The photo below shows the horn relay and LSR in their factory location for a T5 356B, which is on the right-hand end of the bulkhead behind the dashboard.  In T6 cars the relays are located in the trunk directly above the fuse block.

Why do present-day 356 owners install additional relays in their cars?
Because the control switches on the 356 are expensive to replace, because their internal contacts will deteriorate more slowly over time if the current load on them is reduced, and because worn contacts in a switch create resistance that will reduce the amount of current that reaches the devices controlled by that switch, a couple of strategically placed relays can pay for themselves many times over in the long run and improve the performance of the electrical system.  The most popular applications are the headlights and the starter solenoid.  High quality kits for both of these applications are available from Blocks Books at blocks-books.com/BLOCKS-BOOKS/356_Electrics.html.

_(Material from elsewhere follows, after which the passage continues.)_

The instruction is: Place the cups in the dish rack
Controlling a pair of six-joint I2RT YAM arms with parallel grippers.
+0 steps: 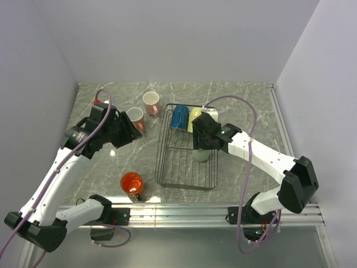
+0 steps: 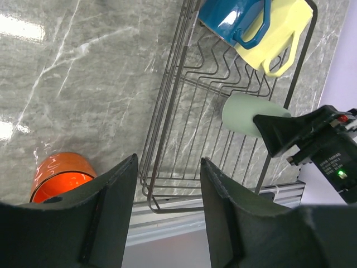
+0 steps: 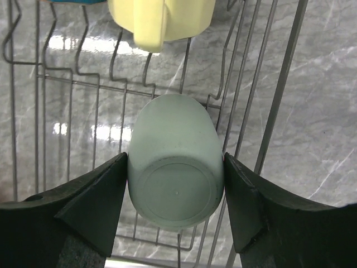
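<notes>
Rack wires (image 3: 280, 84) around mint cup (image 3: 175, 167), yellow cup (image 3: 162, 19) just beyond

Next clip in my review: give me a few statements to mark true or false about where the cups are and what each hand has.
1. The right hand grips the green cup over the rack. True.
2. The blue cup and yellow cup sit on the table outside the rack. False: both are side by side at the rack's far end.
3. The orange cup is on the table, left of the rack's near corner. True.
4. The left hand holds a pink cup. False: its fingers are apart with nothing between them. The far pink cup and the near pink cup both sit on the table.
</notes>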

Headlight relay.  As we have seen, on 356B and later models, current for the headlights goes through both the light switch and the turn signal/dimmer switch.  The latter go for over $200 when they are available at all.  If the original headlights have been replaced with halogen units, the current is even higher, more than the switches were designed to handle in the first place and therefore even more dangerous to their long term health.  The 356 Electrics headlight relay kit includes two relays, one for the low beams and one for the high beams,  that are installed directly upstream from the two pairs of headlight fuses.  This has the advantage of retaining the original fuse protection.

Many owners install relays in order to cure the problem of dim headlights.  If the reason for the dim lights is resistance in the switches due to wear, installing the relays will make the lights brighter.  But dim headlights can also be caused by other problems that installation of relays will not solve, particularly by bad ground connections to the bulbs.  The ground for each headlight is a brown wire that emerges from the wiring harness along the side wall of the spare tire well and is attached to that wall with a screw and nut.  If that attachment does not make a good electrical connection, the headlight on that side will be dimmer than it should be.

Starter relay.  Two wires power the starter:  a big, fat one that runs directly from the battery and a small on that runs from the ignition/starter switch.  The small wire carries power to the solenoid, and when the starter is engaged this wire carries up to 30 amps, all of which goes through the switch as well.  With a relay installed, the current through the switch is reduced to what is necessary to power the relay coil, less than ½ amp.  Installation of the relay is simple, because the relay is mounted directly on the starter and all the necessary electrical connections are right at hand:

With the starter relay in place, when the starter switch is engaged the relay coil receives current and the NO contacts close, connecting the solenoid directly to the battery.